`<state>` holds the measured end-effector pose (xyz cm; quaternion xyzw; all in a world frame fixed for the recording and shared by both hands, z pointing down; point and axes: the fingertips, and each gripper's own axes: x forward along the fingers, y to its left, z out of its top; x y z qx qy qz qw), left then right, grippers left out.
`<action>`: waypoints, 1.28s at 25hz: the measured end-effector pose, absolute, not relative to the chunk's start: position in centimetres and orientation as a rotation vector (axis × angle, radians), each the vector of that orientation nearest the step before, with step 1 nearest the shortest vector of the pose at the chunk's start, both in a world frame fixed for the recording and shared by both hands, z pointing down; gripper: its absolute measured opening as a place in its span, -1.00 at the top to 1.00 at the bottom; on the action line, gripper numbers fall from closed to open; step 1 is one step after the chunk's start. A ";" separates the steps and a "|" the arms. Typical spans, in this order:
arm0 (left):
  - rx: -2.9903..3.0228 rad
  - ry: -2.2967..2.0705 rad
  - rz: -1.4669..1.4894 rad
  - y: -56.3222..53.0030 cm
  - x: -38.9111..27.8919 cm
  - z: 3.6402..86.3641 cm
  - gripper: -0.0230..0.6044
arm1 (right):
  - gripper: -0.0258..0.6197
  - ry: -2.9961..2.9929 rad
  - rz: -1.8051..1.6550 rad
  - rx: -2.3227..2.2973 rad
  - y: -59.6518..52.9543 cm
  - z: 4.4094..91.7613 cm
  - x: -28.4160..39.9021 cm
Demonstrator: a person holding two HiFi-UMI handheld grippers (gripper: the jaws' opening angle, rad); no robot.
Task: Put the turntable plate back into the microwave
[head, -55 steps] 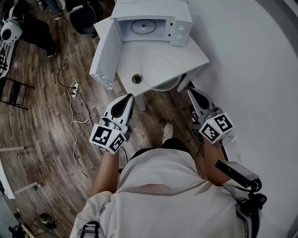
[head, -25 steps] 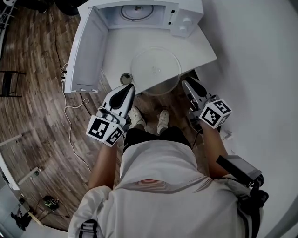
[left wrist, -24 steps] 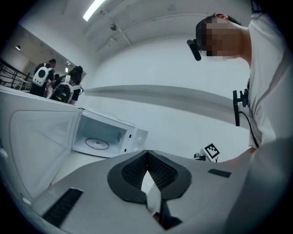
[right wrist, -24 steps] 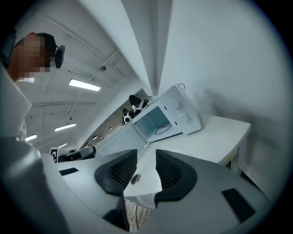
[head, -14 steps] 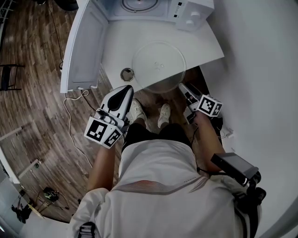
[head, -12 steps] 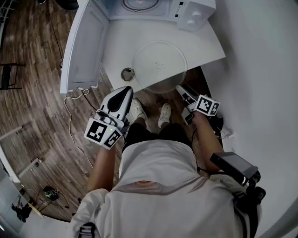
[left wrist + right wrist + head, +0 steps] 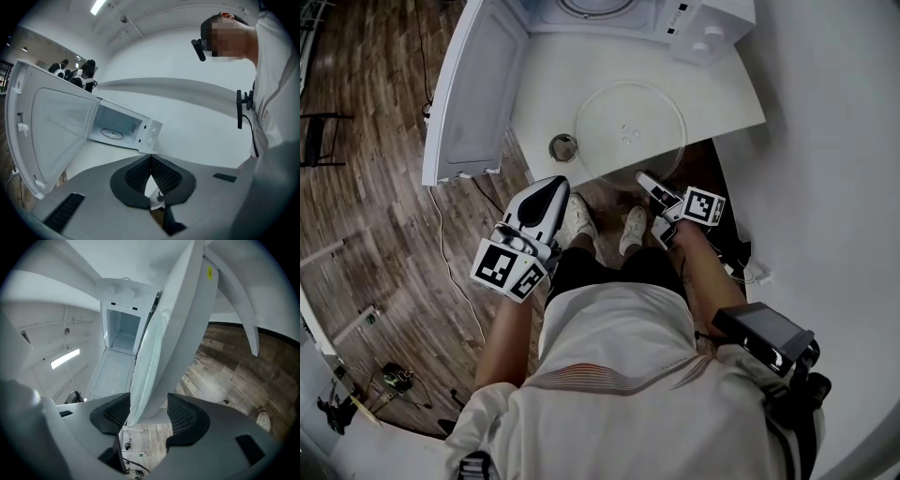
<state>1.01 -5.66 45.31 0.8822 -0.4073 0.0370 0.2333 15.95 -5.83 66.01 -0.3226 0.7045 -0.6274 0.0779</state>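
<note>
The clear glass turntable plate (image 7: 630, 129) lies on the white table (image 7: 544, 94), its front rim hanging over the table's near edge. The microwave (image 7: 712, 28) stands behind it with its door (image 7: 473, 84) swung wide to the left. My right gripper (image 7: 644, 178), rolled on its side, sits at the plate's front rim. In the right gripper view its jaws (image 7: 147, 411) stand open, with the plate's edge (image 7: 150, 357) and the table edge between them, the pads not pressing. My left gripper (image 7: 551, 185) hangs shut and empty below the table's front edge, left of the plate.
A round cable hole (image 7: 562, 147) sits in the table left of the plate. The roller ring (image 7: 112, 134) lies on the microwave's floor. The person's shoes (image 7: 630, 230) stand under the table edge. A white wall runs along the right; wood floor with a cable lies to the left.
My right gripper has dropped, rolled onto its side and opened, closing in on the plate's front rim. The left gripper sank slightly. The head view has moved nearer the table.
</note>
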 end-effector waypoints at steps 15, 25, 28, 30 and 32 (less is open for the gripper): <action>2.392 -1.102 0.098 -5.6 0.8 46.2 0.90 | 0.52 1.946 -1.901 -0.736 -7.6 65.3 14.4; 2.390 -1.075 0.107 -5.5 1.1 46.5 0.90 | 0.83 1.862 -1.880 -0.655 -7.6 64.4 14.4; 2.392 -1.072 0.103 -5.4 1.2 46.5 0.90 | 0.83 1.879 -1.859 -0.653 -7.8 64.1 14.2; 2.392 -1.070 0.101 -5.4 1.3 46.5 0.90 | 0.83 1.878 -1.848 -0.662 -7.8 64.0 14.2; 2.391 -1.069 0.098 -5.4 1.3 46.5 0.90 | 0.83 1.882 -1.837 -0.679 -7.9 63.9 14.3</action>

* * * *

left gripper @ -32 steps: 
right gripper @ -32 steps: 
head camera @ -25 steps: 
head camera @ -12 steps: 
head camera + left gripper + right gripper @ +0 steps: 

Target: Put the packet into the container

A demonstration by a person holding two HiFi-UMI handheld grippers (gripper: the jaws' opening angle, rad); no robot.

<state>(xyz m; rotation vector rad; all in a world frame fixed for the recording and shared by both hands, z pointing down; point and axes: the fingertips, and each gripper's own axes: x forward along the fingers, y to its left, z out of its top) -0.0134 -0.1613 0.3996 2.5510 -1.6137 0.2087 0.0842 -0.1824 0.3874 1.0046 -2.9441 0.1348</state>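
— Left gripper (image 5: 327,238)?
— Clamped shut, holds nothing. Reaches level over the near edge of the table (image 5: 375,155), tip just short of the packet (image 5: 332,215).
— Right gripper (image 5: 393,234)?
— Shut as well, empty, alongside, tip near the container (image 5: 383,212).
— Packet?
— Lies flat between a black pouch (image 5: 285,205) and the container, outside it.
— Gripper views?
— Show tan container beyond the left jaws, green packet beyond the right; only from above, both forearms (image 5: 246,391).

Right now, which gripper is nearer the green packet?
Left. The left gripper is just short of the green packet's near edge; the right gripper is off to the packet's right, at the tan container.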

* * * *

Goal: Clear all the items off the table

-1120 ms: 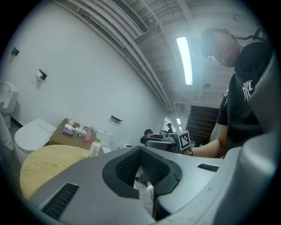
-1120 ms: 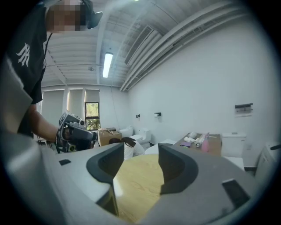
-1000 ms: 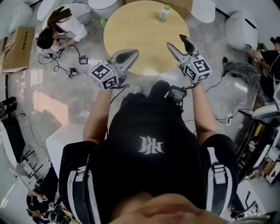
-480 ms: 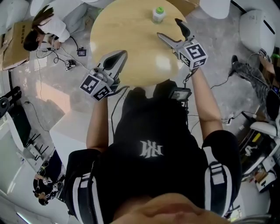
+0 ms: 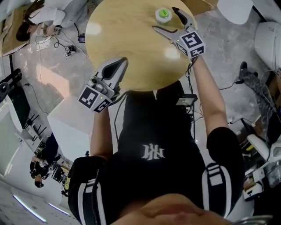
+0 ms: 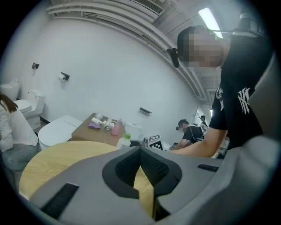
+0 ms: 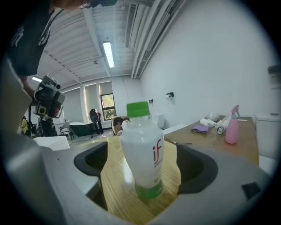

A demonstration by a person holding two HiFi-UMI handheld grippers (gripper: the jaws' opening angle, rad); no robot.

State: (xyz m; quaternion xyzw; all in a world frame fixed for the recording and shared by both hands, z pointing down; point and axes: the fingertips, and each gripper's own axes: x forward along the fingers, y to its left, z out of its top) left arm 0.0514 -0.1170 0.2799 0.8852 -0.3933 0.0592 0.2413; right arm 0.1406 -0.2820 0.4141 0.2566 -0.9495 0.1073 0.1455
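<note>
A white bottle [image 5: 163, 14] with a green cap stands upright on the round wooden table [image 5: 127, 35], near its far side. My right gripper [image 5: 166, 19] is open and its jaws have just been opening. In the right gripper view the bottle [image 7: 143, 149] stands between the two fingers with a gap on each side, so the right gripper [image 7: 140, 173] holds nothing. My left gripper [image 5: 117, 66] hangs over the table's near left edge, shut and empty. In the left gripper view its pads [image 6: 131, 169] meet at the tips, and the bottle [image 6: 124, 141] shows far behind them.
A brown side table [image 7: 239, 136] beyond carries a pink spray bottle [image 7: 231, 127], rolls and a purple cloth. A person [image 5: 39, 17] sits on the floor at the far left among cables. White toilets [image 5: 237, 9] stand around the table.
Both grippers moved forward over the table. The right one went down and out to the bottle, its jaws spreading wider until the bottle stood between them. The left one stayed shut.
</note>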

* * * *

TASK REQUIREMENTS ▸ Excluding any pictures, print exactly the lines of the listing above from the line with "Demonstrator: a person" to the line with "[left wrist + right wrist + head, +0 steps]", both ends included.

TASK ANSWER ▸
Demonstrator: a person holding two HiFi-UMI handheld grippers (gripper: the jaws' opening angle, rad); no robot.
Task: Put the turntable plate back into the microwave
[head, -55 steps] 
[head, -25 steps] 
[left wrist, -24 steps] 
[right wrist, -24 steps] 
[head, -14 steps] 
[head, -12 steps] 
[left wrist + right wrist + head, +0 steps] 

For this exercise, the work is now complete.